IL-10 delivery boosted the infiltration of pro-regenerative T-regulatory cells at the site of VML repair. TA muscle cross-sections were stained for (a) CD3e (red) and (b) ST2 (green). Representative TA cross-sections from uninjured, PBS, and IL-10 are presented. Scale bar = 100 µm. (c) Key differentially expressed (FDR < 0.05) T-cell related genes are presented as log ratio (log2FC) by comparing the transcriptome of IL-10 treatment to PBS controls. (d) CD3e immunostained tissue cross-sections were used to quantify T-cells density (CD3e+/mm2). (e) IL-4 concentration (pg/mg) was determined from protein lysate using multiplexed ELISA. (f) Representative immunoblots stained with ST2 and Ponceau (original blot images shown in Fig.
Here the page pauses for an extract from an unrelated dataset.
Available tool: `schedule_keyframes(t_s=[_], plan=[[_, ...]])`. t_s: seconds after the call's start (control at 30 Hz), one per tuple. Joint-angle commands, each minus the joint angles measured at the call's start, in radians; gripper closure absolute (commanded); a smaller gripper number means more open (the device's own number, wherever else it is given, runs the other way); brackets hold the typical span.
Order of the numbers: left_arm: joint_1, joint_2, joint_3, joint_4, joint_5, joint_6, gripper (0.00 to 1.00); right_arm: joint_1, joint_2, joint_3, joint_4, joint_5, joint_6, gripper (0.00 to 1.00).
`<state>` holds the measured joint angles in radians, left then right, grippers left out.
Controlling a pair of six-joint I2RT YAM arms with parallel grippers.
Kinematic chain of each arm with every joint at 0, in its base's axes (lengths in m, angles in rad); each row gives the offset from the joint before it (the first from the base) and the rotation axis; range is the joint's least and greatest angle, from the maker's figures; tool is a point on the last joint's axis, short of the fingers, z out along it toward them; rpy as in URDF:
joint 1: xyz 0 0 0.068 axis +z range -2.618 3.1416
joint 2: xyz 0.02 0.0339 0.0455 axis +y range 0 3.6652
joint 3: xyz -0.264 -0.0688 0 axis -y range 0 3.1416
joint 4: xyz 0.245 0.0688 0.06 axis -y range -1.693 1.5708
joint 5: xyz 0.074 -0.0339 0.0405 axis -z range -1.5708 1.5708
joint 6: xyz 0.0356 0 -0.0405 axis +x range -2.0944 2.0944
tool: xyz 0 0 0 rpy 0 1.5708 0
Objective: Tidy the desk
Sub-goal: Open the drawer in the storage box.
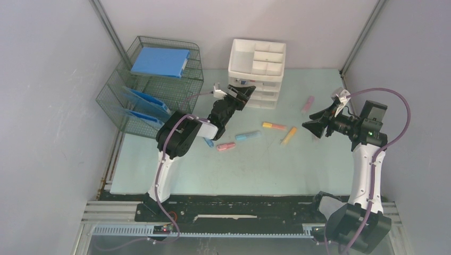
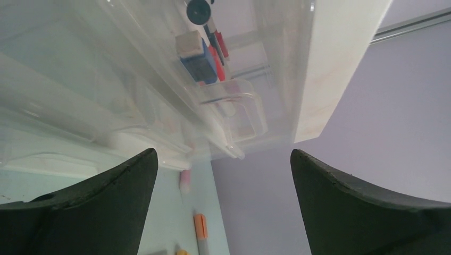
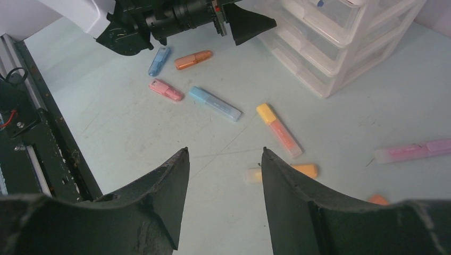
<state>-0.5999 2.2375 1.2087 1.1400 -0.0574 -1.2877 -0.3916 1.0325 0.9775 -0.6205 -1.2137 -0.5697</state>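
The desk [image 1: 255, 170] is a pale mint-green tabletop strewn with several highlighters: a pink one [image 1: 226, 146], a blue one [image 1: 248, 136], an orange-yellow one [image 1: 274, 126] and a yellow one [image 1: 289, 136]. My left gripper [image 1: 242, 91] hovers right at the front of the white drawer unit [image 1: 257, 71], jaws wide open and empty [image 2: 223, 154]. A clear drawer [image 2: 228, 101] fills its wrist view. My right gripper [image 1: 312, 125] hangs above the desk's right side, open with nothing between its fingers [image 3: 225, 150]. An orange highlighter [image 3: 303, 170] lies just beyond its right finger.
A wire tray stack [image 1: 154, 85] with blue folders stands at the back left. Another pink highlighter [image 1: 307, 103] lies at the back right. A small blue one [image 1: 209, 142] is beside the left arm. The black front rail [image 1: 239, 204] borders the near edge.
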Motion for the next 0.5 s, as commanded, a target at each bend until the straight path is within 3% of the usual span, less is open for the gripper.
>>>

S3). (g) The relative (to Ponceau) ST2 protein contents for both IL-10 treatment and PBS controls were quantified from Western blots. ST2 protein concentration values were normalized to uninjured controls. Group means + SD are presented; n = 4–5/group. The *, **, and *** indicate statistically significant difference of p < 0.05, p < 0.01, and p < 0.001 between groups.
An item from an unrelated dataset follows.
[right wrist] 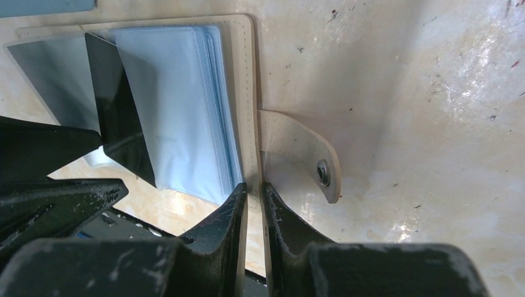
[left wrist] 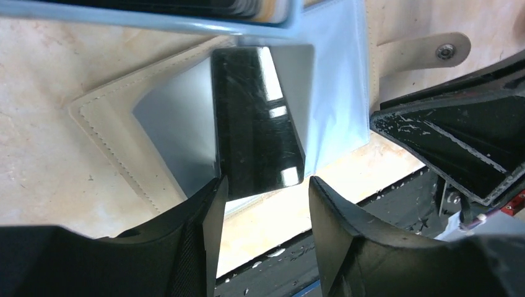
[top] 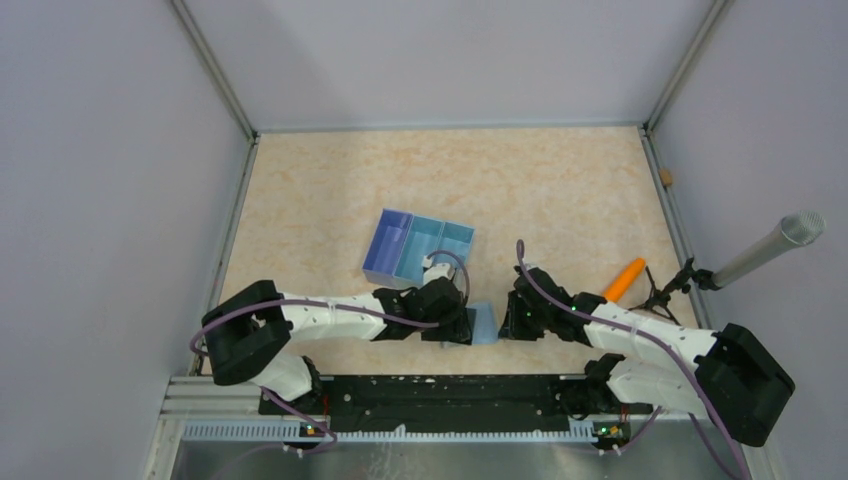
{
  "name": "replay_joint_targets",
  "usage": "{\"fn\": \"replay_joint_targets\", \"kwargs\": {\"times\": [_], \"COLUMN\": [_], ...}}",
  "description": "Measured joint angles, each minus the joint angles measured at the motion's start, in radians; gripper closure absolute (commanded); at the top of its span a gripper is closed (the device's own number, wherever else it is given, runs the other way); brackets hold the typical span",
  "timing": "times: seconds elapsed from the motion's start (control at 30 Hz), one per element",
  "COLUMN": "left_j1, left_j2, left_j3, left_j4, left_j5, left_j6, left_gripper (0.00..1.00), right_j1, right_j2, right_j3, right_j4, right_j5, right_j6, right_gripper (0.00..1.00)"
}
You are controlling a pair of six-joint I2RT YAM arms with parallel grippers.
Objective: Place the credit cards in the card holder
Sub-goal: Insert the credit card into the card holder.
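Note:
The beige card holder (left wrist: 111, 133) lies open on the table near its front edge, between both grippers; it also shows in the top view (top: 484, 322). It holds a stack of thin light-blue leaves (right wrist: 179, 105); I cannot tell cards from sleeves. A glossy black card (left wrist: 257, 117) sticks out of them at an angle. My left gripper (left wrist: 263, 204) is open, and the black card's near end lies just beyond its fingertips, untouched. My right gripper (right wrist: 255, 189) is shut on the holder's beige right edge (right wrist: 251, 93), beside its snap strap (right wrist: 309, 154).
The blue three-compartment tray (top: 418, 250) stands just behind the left gripper (top: 462, 325); its rim (left wrist: 155, 21) crosses the top of the left wrist view. An orange object (top: 625, 280) and a microphone on a small tripod (top: 770, 245) stand at the right. The black base rail (top: 430, 390) runs along the front.

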State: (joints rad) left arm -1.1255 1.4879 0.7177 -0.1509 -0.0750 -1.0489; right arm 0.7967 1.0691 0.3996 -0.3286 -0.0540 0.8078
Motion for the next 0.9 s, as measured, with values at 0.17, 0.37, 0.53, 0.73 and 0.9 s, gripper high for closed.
{"fn": "replay_joint_targets", "kwargs": {"times": [0.17, 0.37, 0.53, 0.73, 0.9], "left_j1": [-0.037, -0.079, -0.13, -0.176, -0.187], "left_j2": [0.0, 0.003, 0.021, 0.027, 0.037], "left_j3": [0.042, 0.087, 0.121, 0.122, 0.122], "left_j4": [-0.038, -0.1, -0.144, -0.166, -0.167], "left_j5": [-0.042, -0.103, -0.172, -0.248, -0.295], "left_j6": [0.085, 0.163, 0.191, 0.237, 0.268], "left_gripper": [0.4, 0.37, 0.29, 0.25, 0.27], "right_j1": [0.0, 0.0, 0.0, 0.001, 0.001], "right_j2": [0.0, 0.002, 0.006, 0.006, 0.006], "right_j3": [0.0, 0.0, -0.001, -0.001, -0.002], "right_j4": [0.001, 0.006, 0.015, 0.016, 0.019], "right_j5": [0.0, -0.001, -0.002, -0.003, -0.003], "right_j6": [0.0, 0.0, 0.0, 0.001, 0.001], "right_gripper": [0.86, 0.86, 0.85, 0.85, 0.85]}}
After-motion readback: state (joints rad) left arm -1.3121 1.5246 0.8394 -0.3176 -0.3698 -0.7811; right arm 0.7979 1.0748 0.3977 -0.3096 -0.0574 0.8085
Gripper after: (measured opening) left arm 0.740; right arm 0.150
IL-10 delivery prolonged de novo myofiber regeneration and shortened macrophage residency
To decipher the impact of IL-10 treatment on VML repair site myogenesis and macrophage dynamics we examined the repair site using immuno-stains directed against embryonic myosin heavy chain (eMHC), a marker protein present in de-novo myofibers, as well as the macrophage markers (CD68 and CD163) at both 14 and 56 DPI (Fig. 5a–c). VML repair site immuno-reactivity to eMHC was more widespread within the repair site following IL-10 treatment as compared to PBS controls. Although quantitative assessment of eMHC + de-novo myofiber count differences between IL-10 treatment (554 ± 116 cells/mm2) and PBS controls (352 ± 141 cells/mm2) showed some elevation in the IL-10 treatment groups, the difference approached (p = 0.058) but did not reach statistical significance (Fig. 5a,d). However, eMHC expression was sustained in the IL-10 delivery group at 56 DPI, but not in PBS controls group, suggesting that while IL-10 may not have increased de-novo regeneration immediately following the treatment period (14 DPI), it appears to prolong de-novo muscle fiber regeneration within the VML repair site tissue (Fig. 5c). Similarly, we did not detect significant differences in either pan macrophage (CD68+) density or activated M2c macrophage (CD163 +) density in response to IL-10 treatment at 14 DPI (Fig. 5b,e). Yet, by 56 DPI, there were significantly (p < 0.005) fewer macrophages (CD68+) within the IL-10 treatment group tissue sections when compared to PBS controls (Fig. 5f), suggesting that IL-10 delivery may have modulated the immune environment in the longer term, resulting in accelerated macrophage clearance.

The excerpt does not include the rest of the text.